Steve's doesn't really give a hoot about a lot of things, unless you are Pat Metheny, Zakk Wylde or Pete Torn.

It's the same when you walk in the store, they just don't care, they look so bored...


----------



## ajcoholic (Feb 5, 2006)

I phoned them a few times for info and it was pretty frustrating.

About a year ago, I phoned to get the availability and price on a pedal I wanted to buy - and the girl said they dont give that info over the phone! I said I was 7 hours away and was going to Toronto, and just wanted to know what was in stock. She didnt care. So when I got to TO I didnt even go there, I went to L&M and bought it.

I have had it with Steve's... over the years its been the worst store I have ever tried to deal with. Even when I go to TO and often stay just a walk away, I dont bother to go becuase it frustrates me so much.

AJC


----------



## LowWatt (Jun 27, 2007)

I worked at the Toronto store for 5 years. Given the disdain I have seen from ownership and management (2 of whom are VERY closely tied to the ownership) to their customers and employees, I will not give them my cash. 

I have many specific examples and I'm not shy about sharing, but out of respect to GuitarsCanada and any potential legal issues in telling those stories, I won't post the graphic details here.

Instead, I will tell a story about going there as a teen before working there though.

I was working at CDN Tire 35 hours a week while going to high school and I had saved up enough extra cash to finally buy my first tube amp. I wanted to get a Fender Pro Junior. 

I knew it had no master volume, but I wanted to hear it cranked up for just a minute or so, so that I could hear what it's distortion was like and how loud it needed to be to get there. Knowing this might be an issue, I called ahead and asked for a good time to do this. The salesman said "Monday afternoon come by. It's usually dead here then and if it isn't too busy, we'll crank it up so you can make your choice."

Very cool. I was excited and went there cash in hand. I found my salesman, the guitar floor was empty. I plugged in and cranked up, playing one sustaining chord (about 2 seconds).
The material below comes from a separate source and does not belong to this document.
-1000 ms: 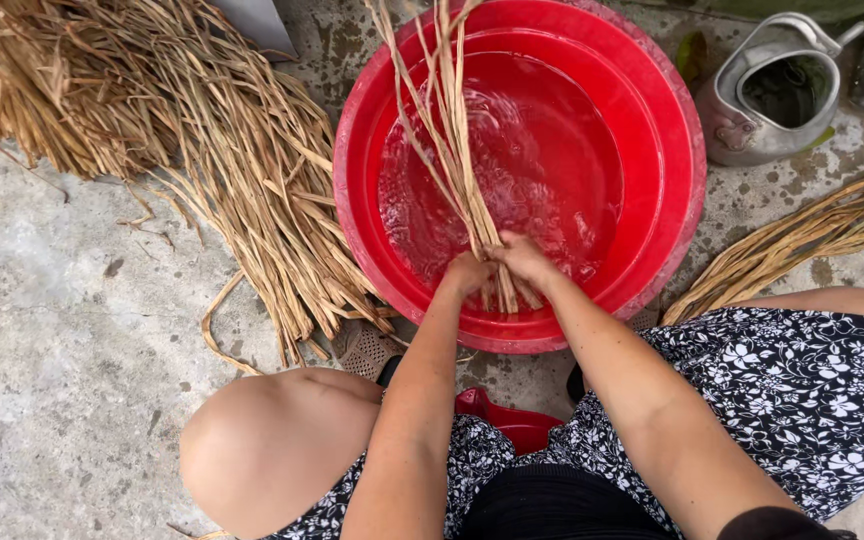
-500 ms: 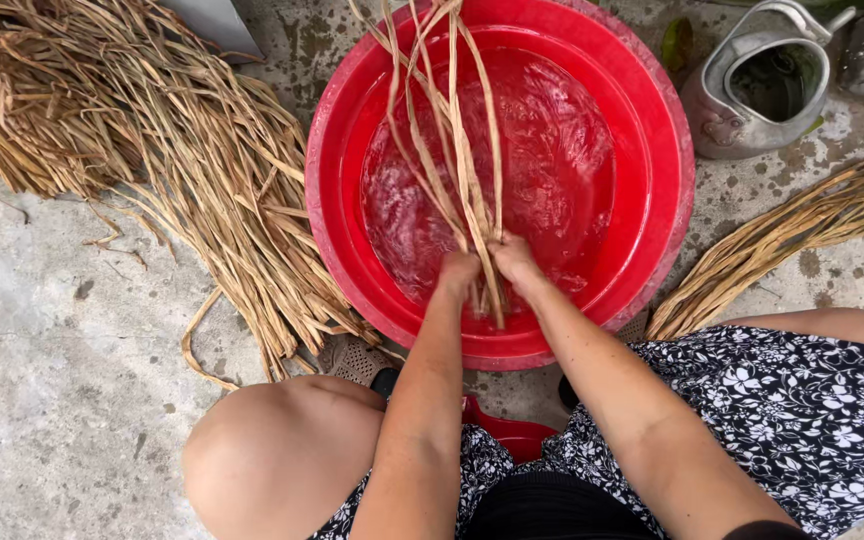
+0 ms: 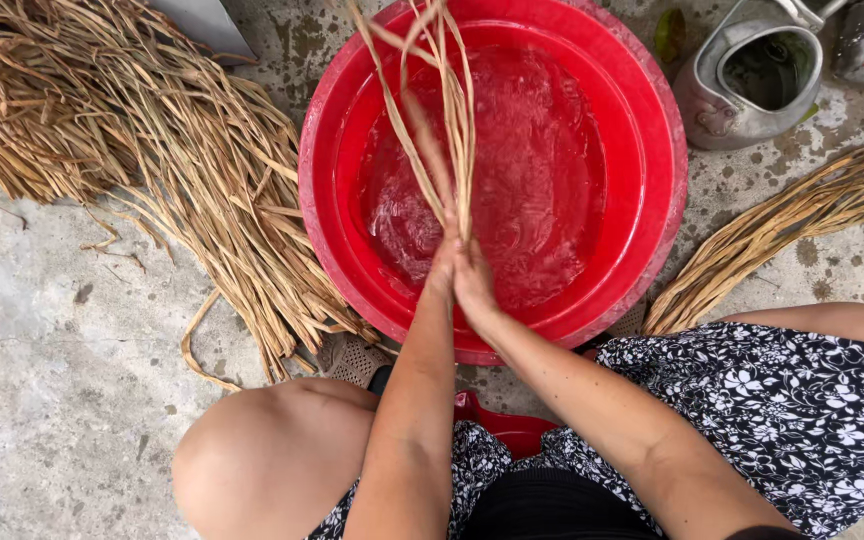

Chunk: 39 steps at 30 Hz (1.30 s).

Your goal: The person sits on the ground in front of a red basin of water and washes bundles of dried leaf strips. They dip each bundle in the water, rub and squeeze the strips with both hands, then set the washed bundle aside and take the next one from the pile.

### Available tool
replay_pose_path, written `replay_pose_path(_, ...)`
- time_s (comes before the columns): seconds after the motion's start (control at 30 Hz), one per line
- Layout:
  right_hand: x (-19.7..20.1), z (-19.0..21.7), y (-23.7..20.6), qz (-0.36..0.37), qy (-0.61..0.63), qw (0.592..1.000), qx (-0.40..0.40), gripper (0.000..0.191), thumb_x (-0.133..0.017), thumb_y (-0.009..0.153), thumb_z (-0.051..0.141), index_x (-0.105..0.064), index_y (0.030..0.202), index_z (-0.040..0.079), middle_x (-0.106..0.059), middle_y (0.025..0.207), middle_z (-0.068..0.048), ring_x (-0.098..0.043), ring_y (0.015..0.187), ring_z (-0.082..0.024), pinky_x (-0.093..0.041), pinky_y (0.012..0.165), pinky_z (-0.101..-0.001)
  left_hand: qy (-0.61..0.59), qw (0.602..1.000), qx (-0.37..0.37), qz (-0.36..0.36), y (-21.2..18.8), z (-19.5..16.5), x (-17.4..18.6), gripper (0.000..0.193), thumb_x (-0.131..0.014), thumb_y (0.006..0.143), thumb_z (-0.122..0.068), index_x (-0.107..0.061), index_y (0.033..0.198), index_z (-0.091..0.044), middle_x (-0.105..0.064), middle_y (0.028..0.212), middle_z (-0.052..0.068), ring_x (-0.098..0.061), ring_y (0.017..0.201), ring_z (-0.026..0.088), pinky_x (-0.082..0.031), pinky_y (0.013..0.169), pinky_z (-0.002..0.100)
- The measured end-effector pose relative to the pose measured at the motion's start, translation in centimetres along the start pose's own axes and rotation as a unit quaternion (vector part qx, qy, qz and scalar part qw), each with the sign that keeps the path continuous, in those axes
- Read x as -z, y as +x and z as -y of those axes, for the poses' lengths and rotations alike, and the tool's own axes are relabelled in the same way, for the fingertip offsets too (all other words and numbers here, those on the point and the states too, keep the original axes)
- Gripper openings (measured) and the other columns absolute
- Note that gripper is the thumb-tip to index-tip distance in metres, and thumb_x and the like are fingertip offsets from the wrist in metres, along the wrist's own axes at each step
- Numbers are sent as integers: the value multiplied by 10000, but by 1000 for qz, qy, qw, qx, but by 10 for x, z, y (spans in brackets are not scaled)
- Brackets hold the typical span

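While pressed together, hands (image 3: 460,268) grip reeds (image 3: 442,120), basin (image 3: 667,150)

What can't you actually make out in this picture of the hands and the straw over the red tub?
- Head view: the tops of the straw strands run off the upper edge.
- The left hand and right hand press together, so each grip's fingers are hidden by the other hand.
- The basin bottom is blurred by rippling water.
- The metal kettle is partly cut off at the top edge.
- The dry straw pile runs past the left edge.
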State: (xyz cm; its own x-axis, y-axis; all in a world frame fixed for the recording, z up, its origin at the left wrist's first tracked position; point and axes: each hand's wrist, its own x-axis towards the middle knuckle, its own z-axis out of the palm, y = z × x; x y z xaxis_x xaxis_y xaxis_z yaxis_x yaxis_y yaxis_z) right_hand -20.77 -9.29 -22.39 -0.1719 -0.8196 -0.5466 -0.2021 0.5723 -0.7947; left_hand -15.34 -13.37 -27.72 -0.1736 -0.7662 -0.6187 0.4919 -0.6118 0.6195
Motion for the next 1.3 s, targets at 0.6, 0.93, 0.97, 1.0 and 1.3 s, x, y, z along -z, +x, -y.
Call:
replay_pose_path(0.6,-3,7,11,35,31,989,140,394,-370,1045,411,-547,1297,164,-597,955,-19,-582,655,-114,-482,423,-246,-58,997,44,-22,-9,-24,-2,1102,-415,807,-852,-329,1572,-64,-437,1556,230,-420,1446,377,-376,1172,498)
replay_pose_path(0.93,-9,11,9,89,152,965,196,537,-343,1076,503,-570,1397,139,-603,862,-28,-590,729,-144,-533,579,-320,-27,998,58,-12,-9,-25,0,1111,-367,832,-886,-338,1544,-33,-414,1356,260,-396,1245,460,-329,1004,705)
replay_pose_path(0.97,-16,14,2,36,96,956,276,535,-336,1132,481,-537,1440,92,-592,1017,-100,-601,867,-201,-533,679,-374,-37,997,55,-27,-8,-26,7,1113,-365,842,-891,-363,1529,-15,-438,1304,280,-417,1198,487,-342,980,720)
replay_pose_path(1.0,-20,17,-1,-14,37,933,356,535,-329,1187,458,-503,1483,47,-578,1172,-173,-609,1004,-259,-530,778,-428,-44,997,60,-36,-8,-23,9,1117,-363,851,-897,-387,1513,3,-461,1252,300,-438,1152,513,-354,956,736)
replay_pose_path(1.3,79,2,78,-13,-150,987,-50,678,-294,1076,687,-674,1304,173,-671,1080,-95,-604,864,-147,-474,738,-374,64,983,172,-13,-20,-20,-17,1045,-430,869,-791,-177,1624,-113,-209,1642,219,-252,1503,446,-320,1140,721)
Quickly the rotund manager (initials GM) shouted "turn that guy down!"

The salesman explained to him everything up to this point. GM said "if he wants to hear it distorted, have him plug this in" and handed the salesman a DOD distortion pedal. I jumped in and said "I don't want to hear what a pedal sounds like in the amp, I want to hear how the amp distorts. Just give me a minute with it opened up anywhere in the building and if it's good, I've got cash right now. I'll take it."

He replied "the pedal is designed to get you amp distortion at low volume. There will be no difference in how the two sound. Buy it or don't, but don't crank it up again no matter what. You;ve got everything you need right here." (pointing at the pedal)

I told him I was going to L&M. It was worth the $10 more they were charging to be able to hear it properly first. The salesman looked pissed at GM, hung his shoulders and apologized to me. Don't know why I ever worked there after that. I should have learned my lesson that day.


----------



## keeperofthegood (Apr 30, 2008)

I have to say, I visited Steve's in my college days 20ish years ago, and mid last year too and the feeling being there was much the same. Some neat stuff there, however, I wont say "WOO GREAT TIMES" because, really, it was kinda lousy for a music shop experience all the way around


----------



## guitarman2 (Aug 25, 2006)

Lowwatt thats quite a story. Myself, I usually don't even look to stores other than L&M. They don't usually have a problem with letting you crank stuff up. They even have glassed in rooms for it. In my experience they just let me take it home for a night or 2, where I can crank to my hearts content.


----------



## Merlin (Feb 23, 2009)

LowWatt said:


> I worked at the Toronto store for 5 years. Given the disdain I have seen from ownership and management (2 of whom are VERY closely tied to the ownership) to their customers and employees, I will not give them my cash.
> 
> I have many specific examples and I'm not shy about sharing, but out of respect to GuitarsCanada and any potential legal issues in telling those stories, I won't post the graphic details here.
> 
> ...


I did my time there too. Lasted 6 months.

If anyone is wondering why no one answers their e-mails...it's probably because Steve's is married to a computer system out of the mid-eighties. 

There's a couple of good eggs that work in the Toronto store. If you must buy something from Steve's, they're the ones to talk to.

Steve's employees work on hourly+commission, so if it ain't gonna line their pocketbook, they probably don't have the time of day for it. L&M has their weaknesses, but at least it's not full of mercenaries.


----------



## mesatronic (Jul 14, 2020)

[edited to remove the venting but not the conclusion]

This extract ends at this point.